* THE PROBLEM *
Quote only the lines from the top of the listing below down to and including the line with "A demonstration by".

* DATASET EXCERPT *

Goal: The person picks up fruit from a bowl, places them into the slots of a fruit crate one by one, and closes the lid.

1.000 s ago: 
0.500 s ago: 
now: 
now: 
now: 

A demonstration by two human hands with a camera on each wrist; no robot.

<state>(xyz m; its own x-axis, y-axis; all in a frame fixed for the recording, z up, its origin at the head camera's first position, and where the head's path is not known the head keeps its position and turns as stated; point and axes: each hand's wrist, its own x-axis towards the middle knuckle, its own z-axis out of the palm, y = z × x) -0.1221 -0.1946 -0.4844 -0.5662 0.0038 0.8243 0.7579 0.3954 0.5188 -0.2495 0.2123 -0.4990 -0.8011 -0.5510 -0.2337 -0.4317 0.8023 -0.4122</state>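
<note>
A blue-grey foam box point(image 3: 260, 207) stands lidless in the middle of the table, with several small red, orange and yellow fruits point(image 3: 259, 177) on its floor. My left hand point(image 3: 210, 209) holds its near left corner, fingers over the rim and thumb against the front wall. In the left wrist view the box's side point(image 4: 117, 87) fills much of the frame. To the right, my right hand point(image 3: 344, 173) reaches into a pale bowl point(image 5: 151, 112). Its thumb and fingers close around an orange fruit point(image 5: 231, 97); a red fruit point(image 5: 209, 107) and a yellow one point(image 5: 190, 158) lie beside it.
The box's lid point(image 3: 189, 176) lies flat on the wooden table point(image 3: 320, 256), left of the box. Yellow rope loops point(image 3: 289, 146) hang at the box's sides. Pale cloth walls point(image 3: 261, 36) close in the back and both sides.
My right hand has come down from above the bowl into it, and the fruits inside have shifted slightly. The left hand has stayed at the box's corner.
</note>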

* SOLUTION TO THIS PROBLEM *
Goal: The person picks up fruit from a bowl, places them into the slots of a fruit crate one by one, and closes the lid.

1.000 s ago: 
0.500 s ago: 
now: 
now: 
now: 

A demonstration by two human hands with a camera on each wrist; no robot.

No additional output will be given.